I'm 5'7" and it seems like many manufacturers cut their sweaters to be pretty long to the point where they look way too baggy on me. And I'm not exactly slim either (34 or so waist).


----------



## chadn2000 (Aug 4, 2006)

just barely covering your belt.


----------



## Sartre (Mar 25, 2008)

I think this is dependent upon the kind of sweater. A big/bulky sweater (such as a "Shaggy Dog") can be worn longer and baggier; while a cashmere or lambswool should come just over the belt. If I try to stick my hands in my pockets and have to move a fistful of sweater out of the way, I know mine is too long.


----------



## cvac (Aug 6, 2006)

Well, I just got two new types of sweaters in the mail and these don't fit right either.

The first is a Barbour lambswool. The armholes too big and the sweater is probably 2 inches too long. The shoulders are also too wide. The chest fits okay, oddly enough. I do not know if going down a size would work, or if it would be too tight in the chest.
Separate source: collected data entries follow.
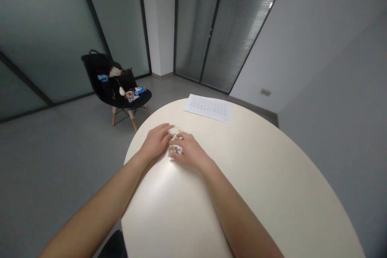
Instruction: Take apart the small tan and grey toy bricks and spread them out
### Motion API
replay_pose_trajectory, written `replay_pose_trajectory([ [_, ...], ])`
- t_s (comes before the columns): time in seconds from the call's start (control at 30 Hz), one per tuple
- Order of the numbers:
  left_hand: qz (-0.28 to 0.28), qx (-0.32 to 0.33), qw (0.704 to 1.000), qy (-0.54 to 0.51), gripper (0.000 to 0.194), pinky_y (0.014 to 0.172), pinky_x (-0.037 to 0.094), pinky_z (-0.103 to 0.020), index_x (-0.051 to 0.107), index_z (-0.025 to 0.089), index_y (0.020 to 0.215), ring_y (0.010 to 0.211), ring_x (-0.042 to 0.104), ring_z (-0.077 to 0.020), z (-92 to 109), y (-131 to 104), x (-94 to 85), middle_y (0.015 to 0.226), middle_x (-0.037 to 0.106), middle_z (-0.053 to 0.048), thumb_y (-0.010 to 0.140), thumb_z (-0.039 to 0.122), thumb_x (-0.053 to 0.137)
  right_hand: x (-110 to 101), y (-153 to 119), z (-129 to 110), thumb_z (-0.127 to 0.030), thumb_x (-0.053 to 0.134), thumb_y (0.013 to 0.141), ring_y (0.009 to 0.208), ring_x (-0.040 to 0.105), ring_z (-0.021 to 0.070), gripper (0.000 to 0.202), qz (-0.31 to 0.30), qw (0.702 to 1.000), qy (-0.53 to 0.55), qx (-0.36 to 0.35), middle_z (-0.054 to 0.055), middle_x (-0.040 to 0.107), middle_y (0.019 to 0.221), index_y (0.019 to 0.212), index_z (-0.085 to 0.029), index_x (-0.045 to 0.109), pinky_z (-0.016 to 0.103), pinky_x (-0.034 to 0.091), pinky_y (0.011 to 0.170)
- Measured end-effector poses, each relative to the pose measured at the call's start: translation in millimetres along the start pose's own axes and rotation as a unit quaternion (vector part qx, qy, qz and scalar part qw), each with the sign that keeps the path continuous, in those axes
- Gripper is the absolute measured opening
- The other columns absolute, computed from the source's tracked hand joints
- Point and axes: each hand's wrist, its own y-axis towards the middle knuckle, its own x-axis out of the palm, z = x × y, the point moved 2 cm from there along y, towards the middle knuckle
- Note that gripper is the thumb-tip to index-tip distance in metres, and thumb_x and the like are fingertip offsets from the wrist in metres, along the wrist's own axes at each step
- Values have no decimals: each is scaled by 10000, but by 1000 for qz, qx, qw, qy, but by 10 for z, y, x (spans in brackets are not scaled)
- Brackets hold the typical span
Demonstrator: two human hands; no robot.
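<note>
The left hand [156, 140] lies palm down toward the left side of the white tabletop [263, 161], its fingers loosely spread and reaching forward and a little to the right. The right hand [188, 150] comes in from the other side, turned inward, palm down, with the fingers parted and slightly curled and the thumb held lower, nearer the body. Between the hands, partly under the fingers of the right, is a small cluster of patterned pieces [176, 149] in white, tan and grey; the fingers cover too much of it to tell whether either hand grips anything or only touches it. Both bare forearms slant up from the bottom of the view and draw together at the cluster. Beyond the hands, near the far edge of the tabletop, lies a printed sheet of paper [208, 108], well apart from them. Past the table, on the left, a black chair [104, 96] with wooden legs holds a black bag [128, 79] and some small items. Frosted glass panels [54, 28] stand behind it.
</note>
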Motion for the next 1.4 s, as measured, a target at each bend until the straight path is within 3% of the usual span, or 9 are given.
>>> replay_pose_trajectory([
  [0.13, -116, 7, 989, 89, 380, 1083, 289, -511, 584, 298, 1270, 1320, 418, -281, -46, -18, 71, 1388, 525, -56, 925, 372, 443, 9, -9, -35, -274, 740, 728, 1136, 502, 262, 175, -59, 995, -78, -19, 76, 583, 1213, 902, -254, 747, 418, 370, 999],
  [0.27, -141, -8, 985, 96, 368, 1089, 283, -508, 611, 294, 1246, 1335, 407, -274, -41, -37, 71, 1373, 540, -70, 929, 350, 433, -74, -16, 140, -136, 639, 767, 975, 592, 206, 152, -80, 994, -74, 10, 69, 641, 1067, 825, -224, 749, 336, 440, 907],
  [0.53, -154, 5, 986, -71, 410, 1096, 335, -429, 567, 251, 1295, 1247, 503, -255, 101, -175, -65, 1318, 587, -62, 915, 357, 456, -9, -17, 430, -196, 621, 788, 829, 632, 143, 236, 121, 975, 143, 117, 76, 618, 1055, 1011, -184, 696, 281, 527, 784],
  [0.67, -152, 51, 978, -130, 656, 1095, 351, -408, 452, 219, 1384, 1278, 457, -285, 147, -209, -61, 1398, 483, -112, 792, 411, 659, -46, 110, 583, -225, 506, 854, 910, 636, 166, 252, 194, 961, 136, 141, 89, 627, 1090, 1036, -182, 675, 325, 519, 863],
  [0.83, -112, 72, 985, -108, 1018, 1145, 249, -490, 215, 204, 1489, 1395, 265, -331, 118, -193, 34, 1512, 274, -167, 675, 446, 775, 83, 469, 582, -245, 407, 919, 1326, 391, 226, 436, 61, 995, 1, 82, 143, 507, 1373, 1325, -133, 515, 416, 278, 1123],
  [0.97, -94, 56, 991, -74, 1158, 1152, 216, -517, 109, 188, 1511, 1423, 183, -352, 90, -195, 87, 1548, 185, -183, 626, 465, 803, 268, 613, 418, -262, 343, 952, 1383, 296, 278, 430, -55, 994, -43, 82, 108, 425, 1461, 1352, -198, 488, 554, 183, 1118],
  [1.07, -94, 29, 995, -33, 1221, 1153, 213, -508, 72, 179, 1516, 1431, 157, -350, 80, -203, 101, 1554, 172, -191, 597, 516, 802, 324, 579, 258, -240, 311, 958, 1328, 381, 264, 423, -75, 996, 7, 47, 125, 473, 1416, 1335, -179, 496, 532, 228, 1103],
  [1.17, -103, 18, 994, -11, 1231, 1151, 212, -485, 18, 165, 1516, 1443, 109, -336, 97, -205, 121, 1563, 131, -200, 623, 571, 761, 272, 460, 200, -234, 302, 962, 1221, 490, 193, 405, -32, 994, 105, 10, 120, 557, 1317, 1293, -157, 523, 408, 316, 1083],
  [1.4, -145, 23, 986, 78, 1181, 1126, 168, -531, 115, 103, 1502, 1435, 98, -380, 214, -124, 242, 1536, 164, -266, 642, 706, 656, -18, 75, 558, -326, 354, 949, 1243, 479, 176, 400, 108, 972, 161, 136, 101, 555, 1324, 1262, -173, 551, 367, 310, 1096],
])
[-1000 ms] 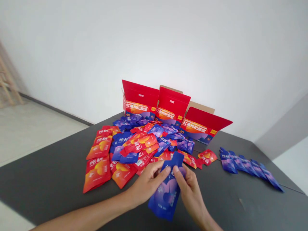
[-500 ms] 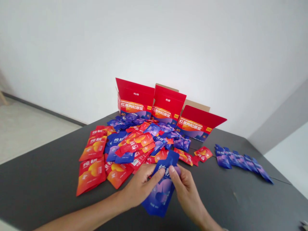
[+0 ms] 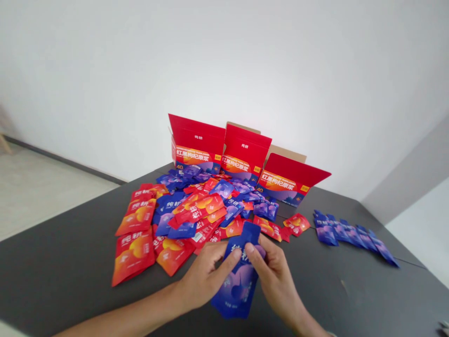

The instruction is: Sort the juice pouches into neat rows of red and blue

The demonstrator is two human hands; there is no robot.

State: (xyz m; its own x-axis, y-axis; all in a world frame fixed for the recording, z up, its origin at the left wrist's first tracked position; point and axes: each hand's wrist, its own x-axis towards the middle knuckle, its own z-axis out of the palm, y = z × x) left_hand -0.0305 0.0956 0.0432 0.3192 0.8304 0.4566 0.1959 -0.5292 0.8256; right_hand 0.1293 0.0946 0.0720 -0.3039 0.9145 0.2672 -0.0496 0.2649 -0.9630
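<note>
Near the table's front, both of my hands grip blue pouches (image 3: 242, 276) with purple fruit printed on them. A doubled lower edge suggests more than one pouch, stacked, though I cannot tell how many. My left hand (image 3: 206, 274) pinches the left side, its thumb lying on the front. From the right, my right hand (image 3: 271, 269) closes on the upper part, thumb also on the front. The fingers behind the pouches are hidden. Just beyond the hands lies a mixed heap of red pouches (image 3: 199, 208) and blue ones (image 3: 173, 206).
Three open red boxes (image 3: 198, 150) stand behind the heap, flaps raised. On the right of the dark table (image 3: 315, 290), several blue pouches (image 3: 351, 234) lie in an overlapping row. Red pouches (image 3: 132, 257) lie at the left. A pale wall (image 3: 280, 61) rises behind.
The held blue pouches have turned slightly more upright, their lower end shifting a little to the right. Both hands keep their grip; the heap, boxes and row look unchanged.
</note>
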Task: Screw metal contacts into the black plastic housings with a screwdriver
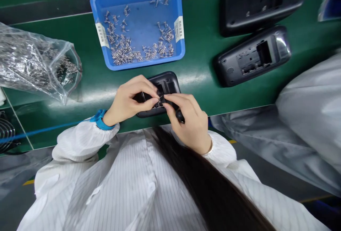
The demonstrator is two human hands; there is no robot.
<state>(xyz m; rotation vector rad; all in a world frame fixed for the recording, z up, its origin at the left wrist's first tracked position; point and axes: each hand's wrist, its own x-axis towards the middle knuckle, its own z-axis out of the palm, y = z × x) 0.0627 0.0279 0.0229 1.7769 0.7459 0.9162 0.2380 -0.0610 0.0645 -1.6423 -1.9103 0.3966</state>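
Note:
A black plastic housing (170, 82) with an open battery compartment lies on the green table near its front edge. My left hand (133, 98) reaches over its left part, thumb and index finger pinched above the compartment on something too small to make out. From the right, my right hand (188, 119) has thumb and index finger close together over the same compartment, with a black tool-like object (180, 116) partly hidden in the palm. Small metal springs show between the fingertips, inside the housing. A blue tray (144, 64) of loose springs stands just behind the housing.
At the left lies a clear plastic bag (29, 60) full of springs. Two more black housings (239, 14) (231, 66) rest at the right back. A blue wrist strap (100, 120) trails a cord leftward. Another person's pale sleeve (314, 99) is at the right edge.

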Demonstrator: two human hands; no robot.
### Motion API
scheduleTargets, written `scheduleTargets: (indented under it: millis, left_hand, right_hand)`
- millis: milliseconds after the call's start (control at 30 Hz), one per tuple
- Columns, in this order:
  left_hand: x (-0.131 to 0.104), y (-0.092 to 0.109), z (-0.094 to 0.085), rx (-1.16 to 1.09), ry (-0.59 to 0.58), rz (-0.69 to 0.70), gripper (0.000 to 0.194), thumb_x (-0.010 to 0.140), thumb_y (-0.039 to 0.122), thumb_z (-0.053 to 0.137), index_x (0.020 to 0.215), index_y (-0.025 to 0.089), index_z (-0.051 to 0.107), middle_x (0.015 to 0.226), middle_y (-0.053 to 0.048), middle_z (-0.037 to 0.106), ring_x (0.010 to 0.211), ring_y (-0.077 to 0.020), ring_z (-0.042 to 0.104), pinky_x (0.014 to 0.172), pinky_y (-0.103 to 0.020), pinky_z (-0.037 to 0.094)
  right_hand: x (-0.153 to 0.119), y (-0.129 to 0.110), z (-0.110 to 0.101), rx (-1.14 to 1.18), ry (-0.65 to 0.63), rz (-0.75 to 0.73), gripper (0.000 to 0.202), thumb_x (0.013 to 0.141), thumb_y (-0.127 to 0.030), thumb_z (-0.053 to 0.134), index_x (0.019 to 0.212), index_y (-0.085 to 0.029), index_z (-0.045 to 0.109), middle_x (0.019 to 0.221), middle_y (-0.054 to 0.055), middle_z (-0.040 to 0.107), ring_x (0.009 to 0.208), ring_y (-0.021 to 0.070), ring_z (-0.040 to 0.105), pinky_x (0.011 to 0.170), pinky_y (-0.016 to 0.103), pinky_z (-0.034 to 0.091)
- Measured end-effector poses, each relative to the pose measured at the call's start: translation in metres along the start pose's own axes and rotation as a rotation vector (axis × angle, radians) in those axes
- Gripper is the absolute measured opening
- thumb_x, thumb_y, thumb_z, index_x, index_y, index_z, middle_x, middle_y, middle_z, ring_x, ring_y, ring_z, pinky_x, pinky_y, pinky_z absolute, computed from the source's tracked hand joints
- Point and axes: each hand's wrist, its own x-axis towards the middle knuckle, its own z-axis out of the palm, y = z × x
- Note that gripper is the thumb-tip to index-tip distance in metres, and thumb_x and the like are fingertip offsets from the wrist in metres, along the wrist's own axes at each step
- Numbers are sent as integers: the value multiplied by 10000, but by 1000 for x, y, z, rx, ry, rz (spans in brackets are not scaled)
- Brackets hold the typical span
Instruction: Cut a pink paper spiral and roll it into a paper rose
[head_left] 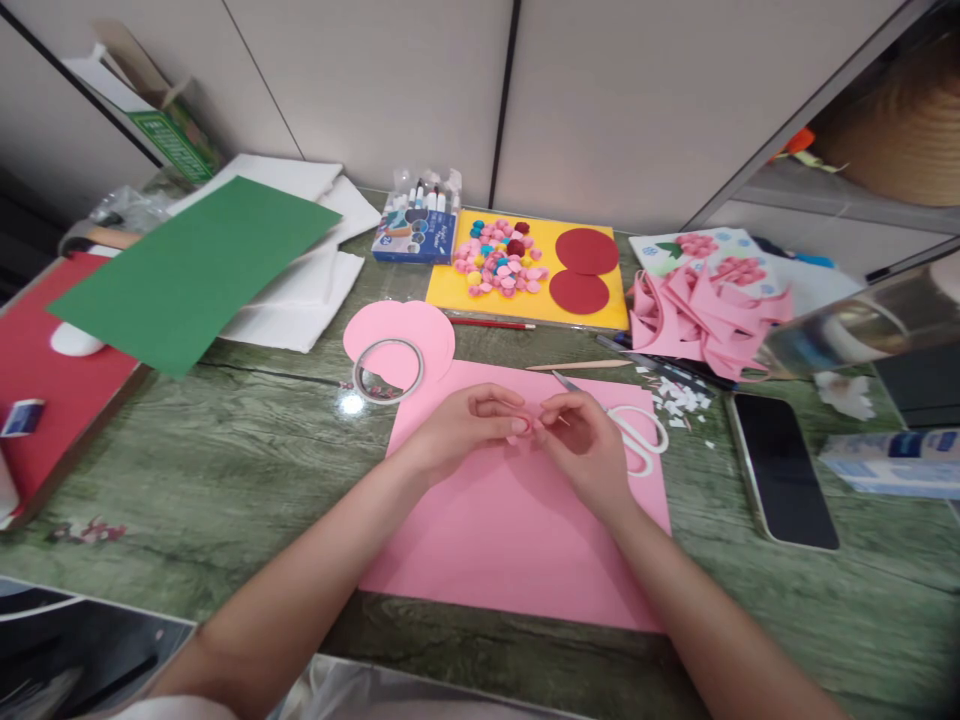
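Observation:
Over a pink sheet [517, 540] my two hands meet at a small pink paper piece [523, 428]. My left hand [472, 430] pinches its left side between thumb and fingers. From the other side, my right hand [589, 440] grips it with closed fingers. White-handled scissors [641, 440] lie beside my right hand, their blades partly hidden behind it. Pink paper circles [401, 325] and a roll of tape [358, 375] are beyond my left hand. A yellow sheet [450, 290] bears many small paper rolls [501, 262] and two red circles [586, 251].
A green sheet [199, 265] lies at the left over white sheets. A marker box [412, 235] stands at the back. Pink scraps [694, 315], white paper bits [679, 397] and a phone [784, 470] are on the right. A pencil [491, 323] lies below the yellow sheet.

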Motion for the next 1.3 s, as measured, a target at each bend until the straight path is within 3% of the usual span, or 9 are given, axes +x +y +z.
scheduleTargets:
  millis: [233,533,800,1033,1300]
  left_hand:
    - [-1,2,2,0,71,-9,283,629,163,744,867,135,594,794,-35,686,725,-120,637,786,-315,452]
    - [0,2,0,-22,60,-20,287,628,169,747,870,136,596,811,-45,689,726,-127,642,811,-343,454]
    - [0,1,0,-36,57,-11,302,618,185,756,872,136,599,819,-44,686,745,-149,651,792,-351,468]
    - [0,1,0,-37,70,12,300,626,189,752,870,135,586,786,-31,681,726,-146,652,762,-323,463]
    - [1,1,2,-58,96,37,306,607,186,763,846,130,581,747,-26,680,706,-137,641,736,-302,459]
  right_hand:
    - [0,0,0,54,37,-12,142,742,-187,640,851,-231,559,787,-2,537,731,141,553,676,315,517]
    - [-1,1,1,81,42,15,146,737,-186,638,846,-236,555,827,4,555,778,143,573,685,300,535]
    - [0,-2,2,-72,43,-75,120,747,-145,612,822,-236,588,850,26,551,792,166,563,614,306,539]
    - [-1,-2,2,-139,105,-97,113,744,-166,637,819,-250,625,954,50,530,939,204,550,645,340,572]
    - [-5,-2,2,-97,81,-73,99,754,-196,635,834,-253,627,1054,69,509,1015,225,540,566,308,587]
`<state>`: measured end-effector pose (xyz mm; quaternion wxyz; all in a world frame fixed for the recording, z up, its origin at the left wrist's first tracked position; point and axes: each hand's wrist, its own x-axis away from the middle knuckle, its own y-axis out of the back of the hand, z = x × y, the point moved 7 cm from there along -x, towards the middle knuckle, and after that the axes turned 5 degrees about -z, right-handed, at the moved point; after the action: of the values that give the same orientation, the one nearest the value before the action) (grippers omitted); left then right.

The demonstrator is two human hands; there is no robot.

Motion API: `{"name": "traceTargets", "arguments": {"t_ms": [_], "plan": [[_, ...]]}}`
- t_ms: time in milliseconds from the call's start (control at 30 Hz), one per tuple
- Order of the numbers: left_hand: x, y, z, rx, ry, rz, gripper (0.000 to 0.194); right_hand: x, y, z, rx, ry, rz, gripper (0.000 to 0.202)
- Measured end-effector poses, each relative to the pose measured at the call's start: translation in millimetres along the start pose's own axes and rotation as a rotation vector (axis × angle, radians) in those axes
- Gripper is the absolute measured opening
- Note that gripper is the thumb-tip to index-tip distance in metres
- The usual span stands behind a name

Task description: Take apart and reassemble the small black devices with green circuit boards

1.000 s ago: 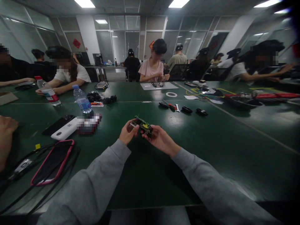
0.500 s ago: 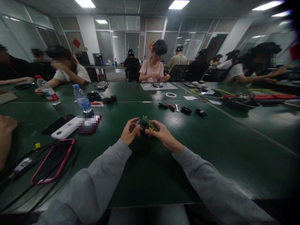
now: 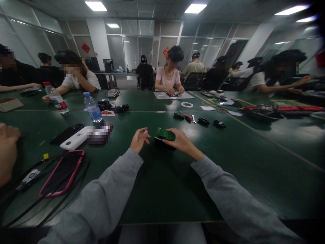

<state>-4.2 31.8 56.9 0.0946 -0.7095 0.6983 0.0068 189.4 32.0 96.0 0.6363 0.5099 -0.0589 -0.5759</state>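
Note:
A green circuit board [image 3: 164, 134] is gripped along its right side by my right hand [image 3: 180, 139], thumb near the front edge and fingers over the back. A dark part shows beneath the board; I cannot tell whether it is attached. Just left of the board, and apart from it, my left hand [image 3: 138, 139] is raised with its fingers bent and spread. I see nothing clearly held in it. Beyond my right hand lie a screwdriver [image 3: 187, 117], a small wrench [image 3: 193, 119] and several black pieces [image 3: 203, 121].
To the left are a white power bank [image 3: 73, 138], a pink-rimmed phone [image 3: 62, 173] with cables across it, and two bottles, the nearer one blue-capped [image 3: 92, 107]. A white ring [image 3: 187, 105] lies farther back. Another person's hand [image 3: 8, 149] rests at the left edge. People sit across the table.
My left hand has come off the board and moved a little left. The board now lies flatter, its green face up, in my right hand alone. The view has shifted slightly.

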Motion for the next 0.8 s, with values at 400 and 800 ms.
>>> {"name": "traceTargets", "arguments": {"t_ms": [400,800], "plan": [[-2.0,-1.4,4.9,-0.01,-0.014,0.049,0.051,4.7,17.9,-27.3,-0.032,-0.056,-0.007,0.045],[-0.5,-3.1,4.5,-0.029,-0.012,0.057,0.049,7.9,-3.1,-16.8,-0.039,0.025,0.034,0.045]]}}
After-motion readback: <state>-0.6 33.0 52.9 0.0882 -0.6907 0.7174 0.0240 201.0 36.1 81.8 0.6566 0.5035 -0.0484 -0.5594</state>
The next is a cotton sweater vest from LLB. The armholes are gigantic and the sweater is probably 3 inches or so too long. The armholes are even worse than the Barbour but the shoulders are not as bad.

If anyone could suggest some reasonably priced (under $100 or so, preferably under $75) wool or cotton sweaters that fit short men better but are not super skinny fashion fit type sweaters I would greatly appreciate it.

I typically wear a size 39 Short in suits and sportscoats.


----------



## wessex (Feb 1, 2008)

I don't want to hijack this thread, but the subject is related to a big pet peeve of mine. I believe that the waist-banding of a sweater should be a bight tighter (and more clingy) that the main body. Unfortunately, last time I looked, the majority of men's sweaters just hung at the waist like mini-mini skirts. See any J. Crew product for an example.

In any case, mt $0.02 would be for right below the belt to about an inch below is perfect.


----------



## RyanPatrick (Jul 3, 2008)

cvac said:


> Well, I just got two new types of sweaters in the mail and these don't fit right either.
> 
> The first is a Barbour lambswool. The armholes too big and the sweater is probably 2 inches too long. The shoulders are also too wide. The chest fits okay, oddly enough. I do not know if going down a size would work, or if it would be too tight in the chest.
> 
> ...


I find that Ralph Lauren sweaters are almost always too short. I'm 6'2", so if you're 5'7" they may work well for you. 
I've had a lot of luck with Brooks Brothers sweaters, they tend to fit me very well. Not too short, not too long.


----------



## Earl of Ormonde (Sep 5, 2008)

I like mine to come down to at least mid-pocket length on jeans, so as to cover T-shirts and the like.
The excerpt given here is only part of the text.